His government, even weaker than Brown’s, limped on with a virtually non-existent majority, until being defeated by Margaret Thatcher in 1979.

Despite its weakness, with British capitalism in a severe crisis, Callaghan and his government fought to carry through the anti-working class, ‘monetarist’ policies which Thatcher later developed.

Wilson and Callaghan’s ‘Incomes policy’ bears a strong resemblance to Brown’s attempts to hold down public-sector pay, although it was actually considerably less inequitable.

For example, in 1975, under pressure from the trade union movement which had bought down the Ted Heath’s Tory government, a deal was negotiated with the trade union leaders which gave a flat-rate increase of £6 a week for all those earning up to £8,500 a year.

Those earning more than that were not to get any increase at all. Nonetheless, given the high levels of inflation, Callaghan’s incomes policy, combined with draconian cuts in public services, meant increased hardship for the majority of workers.

In 1978 he announced pay increases had to stay below 5%. Just as today the national trade union leaders attempted to hold back a strike movement, citing the danger of ‘letting the Tories in’.

They were unable to do so. The result was the ‘Winter of Discontent’ in 1978-79 – the largest strike movement since the 1926 general strike.

The possibility of a similar movement is undoubtedly present today. There are other similarities. Like Callaghan it is clear that Brown will be a very weak prime minister throughout the rest of his term of office.

He has moved incredibly quickly from being seen as an improvement on Tony Blair to being seen as a continuation of the same – only less slick.

The sleaze allegations which dogged Blair’s government now equally affect Brown. Hain has been the first to have to resign because of allegations of sleaze but he is unlikely to be the last.

The various lost CD and laptop scandals have made the government look ridiculous and have forced Brown to retreat on the question of ID cards.

Most damaging of all, however, is the Northern Rock crisis. Brown’s strength was his reputation for economic competence. Northern Rock marked the beginning of the end of that reputation.

Without doubt his intention is to try and hang on until 2010, hoping to sit out a recession and trade union discontent.
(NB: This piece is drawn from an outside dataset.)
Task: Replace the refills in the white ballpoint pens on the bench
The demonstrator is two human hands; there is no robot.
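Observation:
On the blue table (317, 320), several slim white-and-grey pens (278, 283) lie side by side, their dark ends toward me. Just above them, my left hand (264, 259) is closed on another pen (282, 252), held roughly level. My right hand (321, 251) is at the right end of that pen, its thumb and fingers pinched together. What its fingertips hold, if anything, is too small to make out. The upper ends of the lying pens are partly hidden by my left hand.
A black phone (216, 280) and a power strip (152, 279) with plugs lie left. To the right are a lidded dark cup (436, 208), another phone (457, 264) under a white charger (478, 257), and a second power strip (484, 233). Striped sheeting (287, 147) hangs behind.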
It is still too early to say whether he will succeed, and it cannot be ruled out that he will be forced to go next year.

Nor can we be certain what the outcome of the next general election will be, particularly if it is not until 2010.

Nonetheless, it is clear that the Tories stand a better chance of winning a majority than at any time since 1997.

There are, of course, important differences between the current period and the 1970s. At this stage the level of class struggle is much lower today than was the case then. In the 1970s the Labour Party was split from top to bottom as the largely working-class membership revolted against the government’s policies.

The experience of the Callaghan government led to a swing to the left in the Labour Party which meant that Tony Benn came within a hair’s breadth of winning the Deputy Leadership in 1981.

Today the policies of the New Labour government are accepted virtually without a peep from the Parliamentary Labour Party or at Labour Party conference.

When workers do enter struggle against the Labour government their reaction is not, as it was for many in the 1970s, to use the structures of the Labour Party to fight to change the government’s position.

On the contrary they react by fighting to sever all links with Labour. This was shown by the fire-fighters’ vote to disaffiliate from Labour in the wake of their 2002 strike, and is likely to be shown by a similar mood at the CWU conference this year.